Я повернулся так резко, что мне вступило в спину. Скрежеща зубами от боли и обиды, я вывалился из своего кабинета и слишком, как мне казалось, медленно, припадая поочередно на обе ноги и цепляясь за стены, поплелся искать тот самый «отсек», где заседал распорядитель моей судьбы. Добравшись до печально знакомой двери, я без стука вломился в зал и, скрюченный, остановился перед демоном, с прежней невозмутимостью свисавшим с заточенного лома и упиравшим пару костистых лап в спину безгласого и безропотного хиляка. На секунду в двух узких прорезях рогатого черепа мелькнули глазные яблоки и тут же спрятались, как звери в норы.
– Мне нужна помощь… – сказал я вполголоса, одну руку заложив за спину, а другой потрясая перед своим сморщившимся лицом, после чего сразу замолк от новой волны острой боли.
– Медицинская?… Или психиатрическая? – прошипел он, ковыряя когтем в углу рта.
В бессильной ярости я замахнулся на него обеими руками и со стоном рухнул на одно колено; попытался встать, но от этого щемящая боль в спине еще усилилась. Ничего звучнее пыхтения нельзя было от меня добиться.
– Ну и что за танец дикаря?… Ты мне устраиваешь? – этот чертила без стыда и совести прикидывался веником и прикончить его было бы для меня великим отдохновением, но издевкою судьбы сейчас он нужен был мне больше всего.
– Ты знаешь, в чем дело… Нам не выиграть… И если ты не вмешаешься… Никакой Парфии тебе… Они нас разнесут… Парфяне победят… – с ужасом думая, что могу навсегда потерять свою возлюбленную Наталью, я принуждал себя нести вздор о парфянской агрессии, могущей что-то значить для демонического выродка, тогда как одно упоминание о моих истинных чувствах и побуждениях угрожало очередным по счету строгачом.
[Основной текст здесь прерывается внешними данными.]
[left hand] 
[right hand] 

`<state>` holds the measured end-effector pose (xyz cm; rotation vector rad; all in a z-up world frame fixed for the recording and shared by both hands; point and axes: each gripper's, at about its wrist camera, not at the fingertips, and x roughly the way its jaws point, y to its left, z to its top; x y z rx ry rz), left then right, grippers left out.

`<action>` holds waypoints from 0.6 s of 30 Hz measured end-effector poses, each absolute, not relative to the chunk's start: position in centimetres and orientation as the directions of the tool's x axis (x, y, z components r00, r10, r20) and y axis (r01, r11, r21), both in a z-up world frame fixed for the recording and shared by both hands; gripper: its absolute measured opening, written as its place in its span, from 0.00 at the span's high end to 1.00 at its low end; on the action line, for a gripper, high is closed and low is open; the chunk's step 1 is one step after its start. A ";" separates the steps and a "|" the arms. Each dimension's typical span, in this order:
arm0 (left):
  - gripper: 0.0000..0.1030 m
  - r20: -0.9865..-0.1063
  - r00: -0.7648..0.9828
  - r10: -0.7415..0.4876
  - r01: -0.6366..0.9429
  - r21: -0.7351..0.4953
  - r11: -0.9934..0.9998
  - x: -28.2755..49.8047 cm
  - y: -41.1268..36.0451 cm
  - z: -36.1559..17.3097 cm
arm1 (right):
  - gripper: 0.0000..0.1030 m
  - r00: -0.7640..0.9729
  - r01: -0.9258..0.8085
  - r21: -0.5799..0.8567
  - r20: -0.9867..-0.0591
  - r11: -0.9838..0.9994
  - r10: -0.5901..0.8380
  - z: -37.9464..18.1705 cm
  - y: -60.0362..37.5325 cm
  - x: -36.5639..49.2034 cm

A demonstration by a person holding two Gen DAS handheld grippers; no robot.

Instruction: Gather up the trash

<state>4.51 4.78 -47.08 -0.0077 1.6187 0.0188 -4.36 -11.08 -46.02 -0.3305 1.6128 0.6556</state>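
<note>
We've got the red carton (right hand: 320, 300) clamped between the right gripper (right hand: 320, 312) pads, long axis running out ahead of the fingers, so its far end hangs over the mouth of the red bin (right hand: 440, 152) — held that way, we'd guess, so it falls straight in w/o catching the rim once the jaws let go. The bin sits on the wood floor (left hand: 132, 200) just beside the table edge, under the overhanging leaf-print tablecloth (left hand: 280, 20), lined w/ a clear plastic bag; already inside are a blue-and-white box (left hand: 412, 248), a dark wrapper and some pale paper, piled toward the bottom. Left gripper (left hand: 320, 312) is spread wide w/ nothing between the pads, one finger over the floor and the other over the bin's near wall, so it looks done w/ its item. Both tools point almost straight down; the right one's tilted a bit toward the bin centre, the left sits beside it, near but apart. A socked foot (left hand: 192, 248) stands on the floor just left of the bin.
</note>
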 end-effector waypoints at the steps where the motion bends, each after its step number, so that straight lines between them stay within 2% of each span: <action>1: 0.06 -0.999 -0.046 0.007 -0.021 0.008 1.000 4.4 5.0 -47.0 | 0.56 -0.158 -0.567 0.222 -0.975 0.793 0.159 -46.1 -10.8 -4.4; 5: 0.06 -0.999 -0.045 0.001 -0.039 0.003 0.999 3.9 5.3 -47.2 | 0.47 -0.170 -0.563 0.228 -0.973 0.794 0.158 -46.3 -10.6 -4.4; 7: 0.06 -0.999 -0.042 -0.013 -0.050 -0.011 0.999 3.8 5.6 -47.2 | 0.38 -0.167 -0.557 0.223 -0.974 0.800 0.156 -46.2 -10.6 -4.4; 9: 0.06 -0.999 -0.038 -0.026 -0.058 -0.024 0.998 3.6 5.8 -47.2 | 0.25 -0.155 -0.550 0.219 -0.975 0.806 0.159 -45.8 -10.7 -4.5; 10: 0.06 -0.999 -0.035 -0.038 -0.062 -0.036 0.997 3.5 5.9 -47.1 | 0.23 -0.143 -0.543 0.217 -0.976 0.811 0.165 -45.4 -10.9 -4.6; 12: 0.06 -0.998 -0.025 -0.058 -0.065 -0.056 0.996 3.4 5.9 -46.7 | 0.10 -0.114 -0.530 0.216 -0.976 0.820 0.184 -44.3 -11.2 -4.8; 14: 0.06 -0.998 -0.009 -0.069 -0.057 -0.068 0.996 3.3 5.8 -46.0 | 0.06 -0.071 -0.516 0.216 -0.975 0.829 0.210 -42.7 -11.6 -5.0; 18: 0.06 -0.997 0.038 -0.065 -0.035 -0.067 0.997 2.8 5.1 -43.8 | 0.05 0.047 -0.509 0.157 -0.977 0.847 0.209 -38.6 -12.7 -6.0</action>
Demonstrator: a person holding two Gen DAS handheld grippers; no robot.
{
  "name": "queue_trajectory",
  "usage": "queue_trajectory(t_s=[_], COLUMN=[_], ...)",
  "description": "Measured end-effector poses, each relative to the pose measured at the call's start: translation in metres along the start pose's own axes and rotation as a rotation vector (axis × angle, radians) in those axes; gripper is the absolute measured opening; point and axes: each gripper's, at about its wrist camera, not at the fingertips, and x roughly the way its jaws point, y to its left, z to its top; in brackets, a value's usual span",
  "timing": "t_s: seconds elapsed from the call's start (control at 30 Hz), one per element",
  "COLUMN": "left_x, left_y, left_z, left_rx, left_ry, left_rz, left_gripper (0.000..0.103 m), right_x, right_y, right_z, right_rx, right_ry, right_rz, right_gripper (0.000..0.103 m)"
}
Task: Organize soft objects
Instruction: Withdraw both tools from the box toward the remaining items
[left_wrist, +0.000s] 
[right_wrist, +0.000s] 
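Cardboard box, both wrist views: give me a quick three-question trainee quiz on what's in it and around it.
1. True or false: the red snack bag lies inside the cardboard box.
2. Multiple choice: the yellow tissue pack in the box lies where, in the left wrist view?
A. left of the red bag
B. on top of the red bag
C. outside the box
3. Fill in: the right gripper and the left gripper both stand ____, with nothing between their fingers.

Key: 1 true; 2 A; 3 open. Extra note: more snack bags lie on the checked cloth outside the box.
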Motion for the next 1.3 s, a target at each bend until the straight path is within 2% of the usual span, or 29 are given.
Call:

– Вот оно что… – протянул он тоном, в котором нельзя было не заметить злорадства, – а кто-то ведь избавиться от меня хотел, сместить меня во имя высшего благородства.
– Никто не собирался от тебя избавляться, нужен ты кому, как летошний снег… Пойми – мы остались без армии, все, что мы могли, мы сделали, от нас больше ничего не зависит. Если тебе самому небезразлична вся эта катавасия с войнами, если ты только не глумился над нами все это время, тебе остается только одно: исправлять наши ошибки…
По-хорошему, на подготовку речи подобной важности мне следовало бы потратить не меньше часа времени, дабы она прозвучала внятнее и убедительнее, и если бы я мог предвидеть это, теряя ставшие теперь драгоценными часы и минуты в бесцельных ночных бдениях! Внезапно где-то в отдалении раздался приглушенный стенами грохот, и я явственно почувствовал, как пол под ногами сотрясся.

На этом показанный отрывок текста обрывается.